Guide? To whom? What purpose? Questions swirled.

Sensing my credulous look, he responded quickly. “I guide outstation truck driver looking for the route to delivery points in this area,” he explained.

Such guides on Indian highways are standard. Reasons: Indian truck drivers are still not comfortable reading maps — google or otherwise. Secondly, they may know the highway routes well, but not the inner city-specific locations. Outstation drivers readily seek guides who are locals, knowing the neighborhood’s geography and paying a fee for such services. Our exerciser-on-highways is one such guide. These guides are a quintessential element of the Indian transport ecosystem. Without them, drivers may be lost trying to locate delivery points until they learn map-reading on their handphones.

Our exerciser-on-highways is happy that truck drivers have not mastered map-reading. “The day they know how to (read maps), this man’s business will be khatam (finished),” thus revealing his name for the first time and the current state of his business. One’s weakness is another’s strength. Right?

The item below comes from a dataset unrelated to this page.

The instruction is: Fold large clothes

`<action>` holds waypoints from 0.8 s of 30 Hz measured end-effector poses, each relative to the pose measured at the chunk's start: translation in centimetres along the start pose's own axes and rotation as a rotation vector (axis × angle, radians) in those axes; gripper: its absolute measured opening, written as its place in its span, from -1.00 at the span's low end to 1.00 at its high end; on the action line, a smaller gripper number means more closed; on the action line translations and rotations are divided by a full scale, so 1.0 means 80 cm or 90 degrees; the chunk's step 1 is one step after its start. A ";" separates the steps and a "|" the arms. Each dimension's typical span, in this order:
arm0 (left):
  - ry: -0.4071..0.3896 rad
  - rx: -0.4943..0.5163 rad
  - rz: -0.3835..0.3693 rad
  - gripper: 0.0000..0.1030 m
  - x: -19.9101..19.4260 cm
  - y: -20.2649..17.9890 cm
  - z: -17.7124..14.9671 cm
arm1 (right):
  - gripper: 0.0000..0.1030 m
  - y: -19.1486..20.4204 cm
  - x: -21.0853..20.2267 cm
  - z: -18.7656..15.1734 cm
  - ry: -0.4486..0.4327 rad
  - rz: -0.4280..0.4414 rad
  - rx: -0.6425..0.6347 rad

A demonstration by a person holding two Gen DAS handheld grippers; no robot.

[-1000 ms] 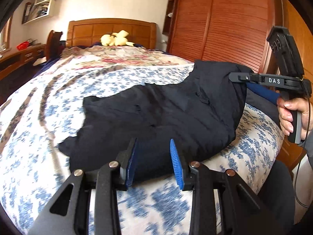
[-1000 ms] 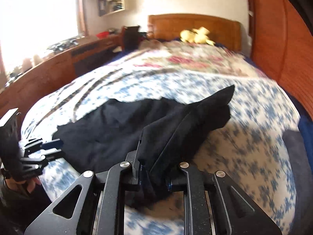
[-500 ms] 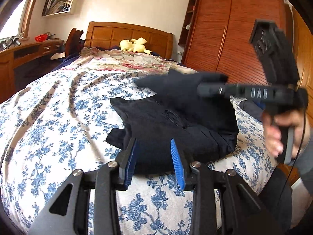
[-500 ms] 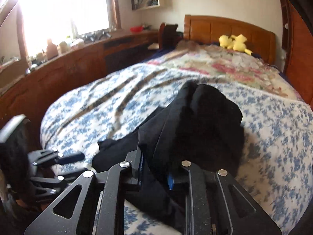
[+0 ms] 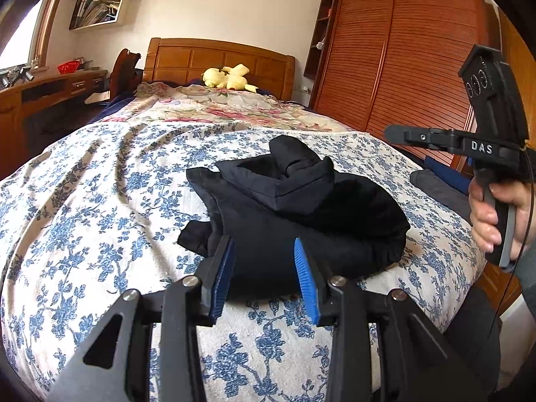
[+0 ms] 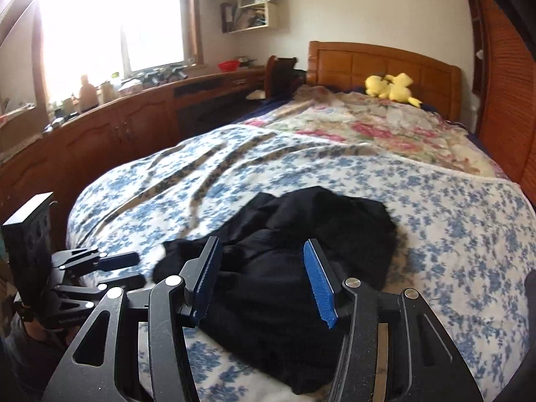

Sombhai Parmar Aslali is an Aslali village resident and conducting the guide business for 20 years, earning an average daily income of Rs.1,000. The arrival of online aggregators has impacted his business.

Concurs Narinderbhai, another guide we meet at a roadside tea stall: “Tough life,” before he rushes out to a guide-seeking driver 10 feet away.

The commercial traffic seems to be heavy even in the early morning hours, signaling that India is succeeding in taming the pandemic and restoring economic normalcy. Sombhai disagrees. “Today, I go home with Rs.400 after working from six in the moring to four in the evening,” points out he. What’s the point of economic revival if his earnings are poorly impacted, he tries to convey.

Sombhai would be pleased with the Almighty with the likes of Anir Sing and pray for the explosion of drivers with the disability of map-reading and the most significant contribution of Her Majesty and Thomas Babington Macaulay in particular for promoting their mother tongue: English in India. “Nahi lagta hai, mera sapna poora ho jayega. Aaj kal to, pade likhe log driver ban rahe hai,” (My dreams may not come true because today better educated people are entering the driving career) laments the highways guide who refused to accept payment for the chai, and instead he paid.

What a world? On one side, techies are flooding the market with apps and praying to God to “guide” drivers to download their merchandise because of poor acceptance. On the other hand, the highway guides are praying to the same Supreme Power to halt the technological invasion into trucking post haste!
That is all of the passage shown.